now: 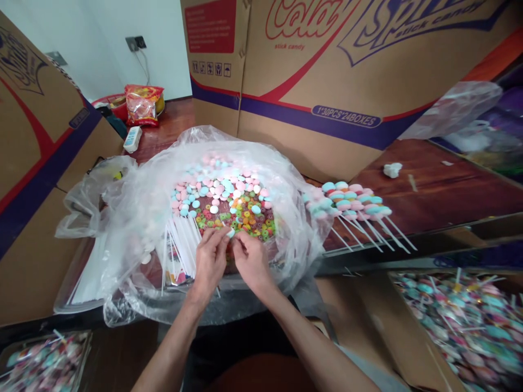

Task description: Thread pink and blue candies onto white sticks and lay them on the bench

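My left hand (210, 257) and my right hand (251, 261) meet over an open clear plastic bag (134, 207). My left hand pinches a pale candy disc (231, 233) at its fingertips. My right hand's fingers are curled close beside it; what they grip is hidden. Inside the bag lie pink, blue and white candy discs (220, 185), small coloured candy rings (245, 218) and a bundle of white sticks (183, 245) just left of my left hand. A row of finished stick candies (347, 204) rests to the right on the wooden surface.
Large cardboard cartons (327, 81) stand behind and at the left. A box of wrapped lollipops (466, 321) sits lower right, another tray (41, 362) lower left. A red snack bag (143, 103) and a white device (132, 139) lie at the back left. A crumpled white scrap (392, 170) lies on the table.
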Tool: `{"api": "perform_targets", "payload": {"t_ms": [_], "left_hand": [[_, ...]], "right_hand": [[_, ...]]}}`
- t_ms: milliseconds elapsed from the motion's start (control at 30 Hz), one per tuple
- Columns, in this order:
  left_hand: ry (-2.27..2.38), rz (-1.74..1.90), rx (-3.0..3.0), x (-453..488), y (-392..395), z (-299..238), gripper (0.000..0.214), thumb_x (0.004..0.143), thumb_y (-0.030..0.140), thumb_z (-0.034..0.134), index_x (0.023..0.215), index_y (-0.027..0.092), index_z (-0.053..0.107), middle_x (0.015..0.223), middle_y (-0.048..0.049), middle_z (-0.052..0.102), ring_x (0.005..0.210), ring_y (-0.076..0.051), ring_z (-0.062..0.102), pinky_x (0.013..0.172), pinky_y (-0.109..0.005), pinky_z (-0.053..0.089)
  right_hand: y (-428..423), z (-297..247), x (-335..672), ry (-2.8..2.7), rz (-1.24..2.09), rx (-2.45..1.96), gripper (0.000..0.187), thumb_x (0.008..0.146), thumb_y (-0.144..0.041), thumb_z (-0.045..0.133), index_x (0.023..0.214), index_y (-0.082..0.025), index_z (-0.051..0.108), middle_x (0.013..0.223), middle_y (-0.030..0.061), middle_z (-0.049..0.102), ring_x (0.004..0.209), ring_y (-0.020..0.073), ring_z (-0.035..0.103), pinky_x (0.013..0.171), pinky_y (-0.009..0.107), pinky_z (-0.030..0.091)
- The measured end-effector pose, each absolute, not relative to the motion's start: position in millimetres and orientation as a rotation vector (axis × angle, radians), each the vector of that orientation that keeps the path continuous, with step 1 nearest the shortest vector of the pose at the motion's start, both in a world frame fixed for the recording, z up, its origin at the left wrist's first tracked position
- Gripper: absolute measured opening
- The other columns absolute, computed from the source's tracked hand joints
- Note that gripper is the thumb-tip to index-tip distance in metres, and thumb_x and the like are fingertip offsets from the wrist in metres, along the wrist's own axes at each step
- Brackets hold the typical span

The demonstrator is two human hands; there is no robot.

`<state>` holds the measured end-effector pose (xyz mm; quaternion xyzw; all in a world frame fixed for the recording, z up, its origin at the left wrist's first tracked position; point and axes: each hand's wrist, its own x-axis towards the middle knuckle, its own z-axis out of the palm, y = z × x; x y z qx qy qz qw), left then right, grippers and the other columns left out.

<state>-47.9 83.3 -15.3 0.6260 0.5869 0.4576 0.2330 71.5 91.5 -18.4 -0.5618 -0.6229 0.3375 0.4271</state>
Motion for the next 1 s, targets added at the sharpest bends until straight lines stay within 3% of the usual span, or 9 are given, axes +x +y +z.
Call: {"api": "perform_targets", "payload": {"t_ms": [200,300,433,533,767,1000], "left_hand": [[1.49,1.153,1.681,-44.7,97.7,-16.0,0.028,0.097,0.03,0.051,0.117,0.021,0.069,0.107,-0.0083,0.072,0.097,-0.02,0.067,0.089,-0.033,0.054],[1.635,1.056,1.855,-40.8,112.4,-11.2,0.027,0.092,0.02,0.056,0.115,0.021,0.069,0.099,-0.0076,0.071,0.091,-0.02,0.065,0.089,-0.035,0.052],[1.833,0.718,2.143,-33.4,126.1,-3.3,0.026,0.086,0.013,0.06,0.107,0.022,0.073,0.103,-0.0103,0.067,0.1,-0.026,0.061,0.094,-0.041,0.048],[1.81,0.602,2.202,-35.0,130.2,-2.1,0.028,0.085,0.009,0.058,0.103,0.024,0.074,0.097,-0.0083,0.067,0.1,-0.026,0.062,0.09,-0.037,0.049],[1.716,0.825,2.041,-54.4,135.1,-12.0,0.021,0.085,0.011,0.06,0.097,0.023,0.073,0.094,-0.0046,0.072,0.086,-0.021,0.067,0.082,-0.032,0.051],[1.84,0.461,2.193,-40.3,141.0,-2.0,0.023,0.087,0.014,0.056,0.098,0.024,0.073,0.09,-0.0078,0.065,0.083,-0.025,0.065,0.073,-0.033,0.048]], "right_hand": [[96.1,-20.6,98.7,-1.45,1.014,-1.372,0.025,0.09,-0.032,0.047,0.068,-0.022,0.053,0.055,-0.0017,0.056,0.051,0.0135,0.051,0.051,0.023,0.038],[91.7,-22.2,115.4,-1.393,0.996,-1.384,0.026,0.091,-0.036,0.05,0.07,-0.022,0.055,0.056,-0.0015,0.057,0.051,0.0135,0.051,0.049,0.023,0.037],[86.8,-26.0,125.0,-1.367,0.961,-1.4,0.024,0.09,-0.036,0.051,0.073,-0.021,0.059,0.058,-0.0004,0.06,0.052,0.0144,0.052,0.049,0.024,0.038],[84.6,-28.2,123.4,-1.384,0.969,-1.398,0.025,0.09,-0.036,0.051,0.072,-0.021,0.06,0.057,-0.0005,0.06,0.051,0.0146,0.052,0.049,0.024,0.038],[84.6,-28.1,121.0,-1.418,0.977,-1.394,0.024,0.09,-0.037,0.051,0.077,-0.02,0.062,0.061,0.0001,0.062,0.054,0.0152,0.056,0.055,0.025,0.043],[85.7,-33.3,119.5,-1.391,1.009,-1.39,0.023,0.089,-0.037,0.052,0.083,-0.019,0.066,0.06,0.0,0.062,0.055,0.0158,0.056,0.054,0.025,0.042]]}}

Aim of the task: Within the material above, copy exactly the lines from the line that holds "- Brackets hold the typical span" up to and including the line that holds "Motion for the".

Final answer:
- Brackets hold the typical span

The demonstrator is two human hands; there is no robot.

`<state>` holds the measured end-effector pose (xyz mm; quaternion xyzw; all in a world frame fixed for the recording, z up, its origin at the left wrist's first tracked position; point and axes: each hand's wrist, its own x-axis towards the middle knuckle, its own z-axis out of the palm, y = z × x; x y z qx qy qz qw), left then right, grippers and the other columns left out.

<state>-47.9 83.3 -15.3 0.6260 0.5869 0.4576 0.2330 71.5 91.5 -18.4 -0.5618 -0.6229 0.3375 0.4271</state>
Motion for the next 1 s, targets added at the sharpest bends until straight lines stay within 3% of the usual span, or 9 are given, axes +x +y +z.

There is nothing more to the exercise.